* Work instruction *
The answer should be each line from the entries below that has the word "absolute" in it.

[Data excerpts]
========
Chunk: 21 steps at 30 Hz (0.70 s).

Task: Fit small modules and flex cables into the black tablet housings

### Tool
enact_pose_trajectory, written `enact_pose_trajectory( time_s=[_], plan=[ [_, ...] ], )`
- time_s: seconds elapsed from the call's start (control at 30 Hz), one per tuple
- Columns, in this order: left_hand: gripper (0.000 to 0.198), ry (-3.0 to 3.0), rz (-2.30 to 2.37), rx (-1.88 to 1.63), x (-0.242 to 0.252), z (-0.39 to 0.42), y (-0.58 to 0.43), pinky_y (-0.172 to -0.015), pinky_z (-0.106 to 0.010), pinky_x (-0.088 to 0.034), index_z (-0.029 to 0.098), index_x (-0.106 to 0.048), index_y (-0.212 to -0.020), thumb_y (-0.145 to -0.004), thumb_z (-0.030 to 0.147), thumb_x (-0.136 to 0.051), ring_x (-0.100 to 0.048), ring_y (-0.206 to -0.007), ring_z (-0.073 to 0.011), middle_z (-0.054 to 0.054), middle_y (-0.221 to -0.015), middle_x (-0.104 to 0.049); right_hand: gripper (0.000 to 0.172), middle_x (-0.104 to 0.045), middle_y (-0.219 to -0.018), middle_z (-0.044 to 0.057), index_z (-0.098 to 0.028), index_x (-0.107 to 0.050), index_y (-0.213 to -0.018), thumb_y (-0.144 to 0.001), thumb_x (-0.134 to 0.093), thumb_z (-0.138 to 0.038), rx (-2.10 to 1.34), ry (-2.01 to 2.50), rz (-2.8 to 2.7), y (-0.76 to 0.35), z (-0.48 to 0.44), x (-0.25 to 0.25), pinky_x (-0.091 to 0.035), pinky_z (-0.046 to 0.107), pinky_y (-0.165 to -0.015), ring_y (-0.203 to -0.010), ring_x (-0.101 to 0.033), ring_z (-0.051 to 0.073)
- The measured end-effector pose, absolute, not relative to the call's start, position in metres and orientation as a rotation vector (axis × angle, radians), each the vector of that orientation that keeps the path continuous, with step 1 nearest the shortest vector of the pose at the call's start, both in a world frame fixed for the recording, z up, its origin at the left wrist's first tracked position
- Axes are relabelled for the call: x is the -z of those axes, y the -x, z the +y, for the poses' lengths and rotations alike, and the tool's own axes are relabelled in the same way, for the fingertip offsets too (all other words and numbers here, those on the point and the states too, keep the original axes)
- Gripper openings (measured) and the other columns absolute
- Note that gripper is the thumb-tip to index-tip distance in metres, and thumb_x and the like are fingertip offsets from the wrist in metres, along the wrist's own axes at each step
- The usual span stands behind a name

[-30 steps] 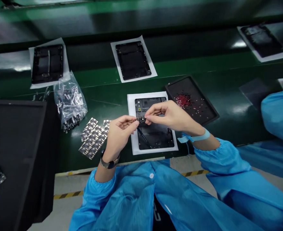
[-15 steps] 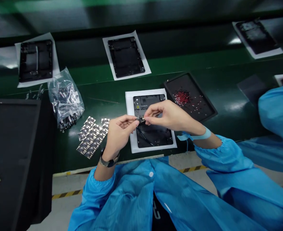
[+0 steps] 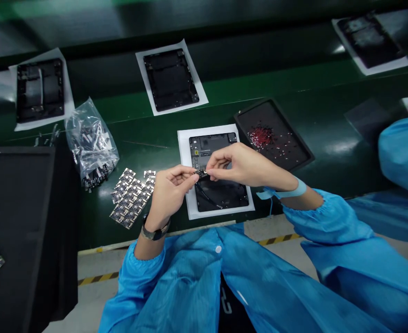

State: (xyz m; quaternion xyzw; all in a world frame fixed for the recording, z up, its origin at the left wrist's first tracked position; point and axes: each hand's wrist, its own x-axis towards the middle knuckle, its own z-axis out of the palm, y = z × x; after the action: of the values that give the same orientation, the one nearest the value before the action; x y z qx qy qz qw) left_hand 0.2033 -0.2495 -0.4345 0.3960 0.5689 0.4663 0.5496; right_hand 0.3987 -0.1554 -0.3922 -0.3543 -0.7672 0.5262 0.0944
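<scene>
Over a black tablet housing (image 3: 222, 196), my left hand (image 3: 171, 187) pinches a small circuit board (image 3: 201, 173) between thumb and fingertips. Thumb and index finger of my right hand (image 3: 238, 164) close on the right end of that same board. What exactly lies between the right fingertips is too small to make out. A dark flat cable (image 3: 208, 198) runs below the board across the housing. White sheeting (image 3: 191, 210) lies under the housing, and my right hand hides part of its middle.
Several loose circuit boards (image 3: 130, 201) lie left, below a clear bag (image 3: 92, 138) of cables. A black tray (image 3: 294, 152) holds small red and black parts. More housings (image 3: 171, 78) lie behind. A co-worker's blue sleeve (image 3: 403, 152) is at right; a large black bin (image 3: 13, 194) stands left.
Both hands keep their pinch over the housing, nearly unmoved. At the back, the left and middle housings have shifted left relative to the bag. The view has moved slightly.
</scene>
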Motion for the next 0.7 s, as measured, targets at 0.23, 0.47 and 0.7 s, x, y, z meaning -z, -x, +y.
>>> enact_pose_trajectory(
  time_s=[0.23,0.47,0.7],
  plan=[
    [0.015,-0.913,1.326,-1.092,0.4370,-0.2466,-0.2047,-0.056,-0.021,-0.049,0.014,-0.078,-0.086,-0.077,0.026,-0.082,-0.058,-0.058,-0.0100,-0.003,-0.071,-0.070,0.008,-0.074,-0.074,0.000,-0.019,-0.075,-0.082,-0.084,-0.068,-0.024,-1.464,1.028,-2.335,-0.4019,-0.1546,0.3959,-0.049,0.027,-0.062,-0.065,-0.068,0.015],
    [0.014,-0.938,1.373,-1.075,0.4376,-0.2483,-0.2064,-0.055,-0.022,-0.048,0.015,-0.078,-0.086,-0.077,0.026,-0.081,-0.057,-0.057,-0.0102,-0.003,-0.070,-0.069,0.010,-0.073,-0.072,-0.001,-0.019,-0.073,-0.083,-0.087,-0.066,-0.024,-1.313,1.026,-2.441,-0.4015,-0.1588,0.3984,-0.047,0.027,-0.064,-0.065,-0.068,0.015],
    [0.016,-0.941,1.320,-1.059,0.4363,-0.2466,-0.2025,-0.053,-0.021,-0.044,0.014,-0.078,-0.084,-0.076,0.027,-0.083,-0.053,-0.056,-0.0093,-0.002,-0.067,-0.066,0.008,-0.077,-0.076,0.001,-0.019,-0.071,-0.084,-0.088,-0.065,-0.022,-1.741,1.019,-2.247,-0.3988,-0.1504,0.4022,-0.054,0.028,-0.068,-0.071,-0.073,0.017]
  ],
)
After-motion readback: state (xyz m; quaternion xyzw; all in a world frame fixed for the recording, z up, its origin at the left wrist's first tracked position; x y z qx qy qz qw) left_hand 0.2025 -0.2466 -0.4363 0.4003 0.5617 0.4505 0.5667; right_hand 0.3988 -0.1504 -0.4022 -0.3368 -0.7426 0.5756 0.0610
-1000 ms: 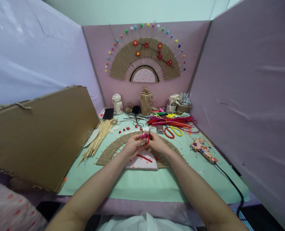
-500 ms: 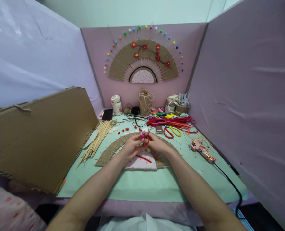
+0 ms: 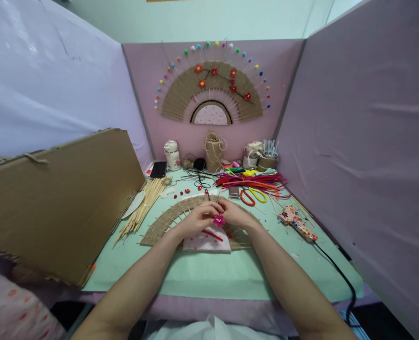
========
* Exercise solution *
- The measured end-effector pose, absolute, not relative to the call's start, position in metres and orientation as a rotation vector (axis × angle, radians), each the vector of that orientation that keeps the path continuous, with step 1 nearest the shortest vector of the pose at the call's start, both in a world frame fixed for the recording, z up, its origin at the left wrist's first tracked position
- Gripper openings (measured) and the other columns absolute

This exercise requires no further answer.